Title: Cotton lint yield improvement attributed to residual effect of repeated poultry litter application Authors
Submitted to: Agronomy Journal
Publication Type: Peer Reviewed Journal
Publication Acceptance Date: September 17, 2010
Publication Date: January 1, 2011
Citation: Tewolde, H., Adeli, A., Rowe, D.E., Sistani, K.R. 2011. Cotton lint yield improvement attributed to residual effect of repeated poultry litter application. Agronomy Journal. 103:107-112. Interpretive Summary: Poultry litter applied to fertilize crops in one season affects crop production in subsequent seasons. But the magnitude of this carryover effect and the possibility to reduce the application rate in subsequent seasons is not well known. A study on a private farm in the Mississippi Delta was conducted over six years to estimate the contribution of moderate rates of broiler litter applied in previous years on cotton lint yield in subsequent years. The results showed that the rate of litter to fertilize cotton may be reduced after only a few years of application. Yearly application of 3 ton/acre litter did not supply sufficient fertilization for optimum cotton lint yield during the first 3 years in 2002-2004, but continued application of the same rate was found to be sufficient fertilization in the last 3 years starting in the fourth year in 2005. This shows yearly litter application for three consecutive years had enough carryover to meet the fertilization deficit of 3 ton/acre litter application in the fourth year. However, the carryover amount was determined to be equivalent to less than 32 lbs/acre nitrogen, which is only approximately 6% of the total nitrogen applied in the first 3 years. The results of this research overall show that repeated litter application for a few years builds soil productivity gradually and the rate might be reduced in subsequent years while maintaining optimum lint yield. These results also confirmed our earlier finding that fertilizing cotton with 2 ton/acre litter supplemented with about 60 lbs/acre fertilizer nitrogen can replace all commercial fertilizers for optimum cotton lint yield in the Mississippi delta soils.

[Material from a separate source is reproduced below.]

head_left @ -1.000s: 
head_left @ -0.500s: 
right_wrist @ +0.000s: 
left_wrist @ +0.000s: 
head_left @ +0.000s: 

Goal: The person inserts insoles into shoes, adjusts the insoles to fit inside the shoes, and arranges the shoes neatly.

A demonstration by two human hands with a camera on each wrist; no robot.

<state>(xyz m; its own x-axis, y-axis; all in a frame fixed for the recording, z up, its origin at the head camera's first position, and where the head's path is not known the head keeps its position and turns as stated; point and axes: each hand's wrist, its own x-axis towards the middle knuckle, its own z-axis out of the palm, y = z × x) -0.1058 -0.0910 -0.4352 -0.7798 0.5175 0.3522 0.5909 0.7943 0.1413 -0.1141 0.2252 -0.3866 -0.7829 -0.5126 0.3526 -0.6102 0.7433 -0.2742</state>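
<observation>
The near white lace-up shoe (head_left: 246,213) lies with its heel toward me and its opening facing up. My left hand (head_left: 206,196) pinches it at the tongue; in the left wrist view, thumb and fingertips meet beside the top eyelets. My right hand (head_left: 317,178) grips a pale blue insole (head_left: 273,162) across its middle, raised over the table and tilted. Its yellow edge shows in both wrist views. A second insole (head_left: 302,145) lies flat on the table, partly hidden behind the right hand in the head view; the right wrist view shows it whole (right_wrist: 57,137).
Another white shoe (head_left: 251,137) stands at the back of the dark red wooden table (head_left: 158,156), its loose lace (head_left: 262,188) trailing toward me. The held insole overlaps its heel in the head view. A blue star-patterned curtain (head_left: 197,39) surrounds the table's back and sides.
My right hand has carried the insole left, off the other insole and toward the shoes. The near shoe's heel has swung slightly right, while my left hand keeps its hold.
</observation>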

Technical Abstract: The magnitude of any poultry litter carryover and the possibility to decrease the rate of litter applied to soils with only a few years of application history is not documented. The objective of this research was to determine and quantify the contribution of carryover effect of moderate rates of broiler litter application to cotton on lint yield in subsequent years. Cotton was fertilized with 0, 2.2, 4.5, 6.7 Mg ha-1 yr-1 broiler litter, 4.5 Mg ha-1 yr-1 litter plus 67 kg ha-1 yr-1 as urea ammonium nitrate (UAN), or with commercial inorganic fertilizers (farm standard, Std) on a private farm under conventional till in Mississippi in 2002-2007. In 2005, after fertilizing at the same annual rates for 3 yr (2002-2004), each plot was divided into two equal subunits and one half continued to receive the same fertilization treatment and the other half was not fertilized in the subsequent 3 yr (2005-2007). The results with continued fertilization showed lint yield with the 6.7 Mg ha-1 litter fertilization, which did not supply sufficient fertilization for optimum lint yield during the first 3 yr, equaled or exceeded that of the Std in the last 3 yr (2005-2007), suggesting a cumulative litter carryover in 2002-2004 was sufficient to meet the fertilization deficit. The amount of carryover was equivalent to <35 kg ha-1 N, which is only ˜6% of the 543 kg ha-1 total N applied in 2002-2004. The carryover effect was less apparent on lint yield when the litter rate was <6.7 Mg ha-1. The results of this research overall show that repeated litter application for a few years under conventional till management builds soil productivity gradually and the rate might be reduced in subsequent years while maintaining optimum lint yield. These results also confirm our earlier finding that fertilizing cotton with 4.5 Mg ha-1 litter supplemented with about 67 kg ha-1 inorganic N can replace conventional fertilization with inorganic fertilizers for optimum cotton yield.